* [INFORMATION PROVIDED]:
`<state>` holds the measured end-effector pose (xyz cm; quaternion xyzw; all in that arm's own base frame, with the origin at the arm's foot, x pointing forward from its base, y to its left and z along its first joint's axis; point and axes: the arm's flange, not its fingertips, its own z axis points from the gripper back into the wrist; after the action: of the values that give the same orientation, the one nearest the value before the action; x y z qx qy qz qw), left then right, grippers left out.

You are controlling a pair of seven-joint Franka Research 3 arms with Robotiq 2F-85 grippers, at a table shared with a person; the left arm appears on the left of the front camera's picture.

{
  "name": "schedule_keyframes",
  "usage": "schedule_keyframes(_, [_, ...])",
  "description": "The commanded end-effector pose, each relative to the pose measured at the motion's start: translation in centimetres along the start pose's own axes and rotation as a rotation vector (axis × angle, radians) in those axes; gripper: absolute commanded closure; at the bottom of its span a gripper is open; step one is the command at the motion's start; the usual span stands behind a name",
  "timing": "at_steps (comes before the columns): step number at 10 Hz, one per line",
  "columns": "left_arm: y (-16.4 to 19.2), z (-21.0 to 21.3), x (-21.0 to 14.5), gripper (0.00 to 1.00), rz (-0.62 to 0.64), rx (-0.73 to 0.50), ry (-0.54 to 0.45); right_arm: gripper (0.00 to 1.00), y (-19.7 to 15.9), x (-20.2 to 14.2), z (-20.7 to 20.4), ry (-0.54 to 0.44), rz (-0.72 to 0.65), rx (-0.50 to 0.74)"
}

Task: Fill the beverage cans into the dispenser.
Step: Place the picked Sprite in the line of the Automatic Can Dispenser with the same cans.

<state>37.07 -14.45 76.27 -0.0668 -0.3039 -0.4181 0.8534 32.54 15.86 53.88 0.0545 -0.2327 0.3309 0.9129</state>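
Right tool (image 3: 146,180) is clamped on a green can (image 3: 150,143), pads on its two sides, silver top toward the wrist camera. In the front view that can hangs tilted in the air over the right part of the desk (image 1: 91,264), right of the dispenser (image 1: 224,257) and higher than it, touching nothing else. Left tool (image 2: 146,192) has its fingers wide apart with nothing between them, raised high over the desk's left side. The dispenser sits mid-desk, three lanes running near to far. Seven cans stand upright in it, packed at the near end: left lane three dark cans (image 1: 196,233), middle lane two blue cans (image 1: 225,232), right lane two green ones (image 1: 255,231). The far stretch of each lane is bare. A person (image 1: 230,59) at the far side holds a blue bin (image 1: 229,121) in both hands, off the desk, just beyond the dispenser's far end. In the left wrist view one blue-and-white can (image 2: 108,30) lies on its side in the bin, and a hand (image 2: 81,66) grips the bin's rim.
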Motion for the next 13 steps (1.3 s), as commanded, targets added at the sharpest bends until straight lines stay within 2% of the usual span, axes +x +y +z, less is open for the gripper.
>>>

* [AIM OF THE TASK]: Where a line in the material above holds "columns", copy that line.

* [OUTPUT BELOW]:
  "timing": "at_steps (comes before the columns): step number at 10 Hz, one per line",
  "columns": "left_arm: y (-16.4 to 19.2), z (-21.0 to 21.3), x (-21.0 to 14.5), gripper (0.00 to 1.00), rz (-0.62 to 0.64), rx (-0.73 to 0.50), ry (-0.54 to 0.45); right_arm: gripper (0.00 to 1.00), y (-19.7 to 15.9), x (-20.2 to 14.2), z (-20.7 to 20.4), ry (-0.54 to 0.44), rz (-0.72 to 0.65), rx (-0.50 to 0.74)"

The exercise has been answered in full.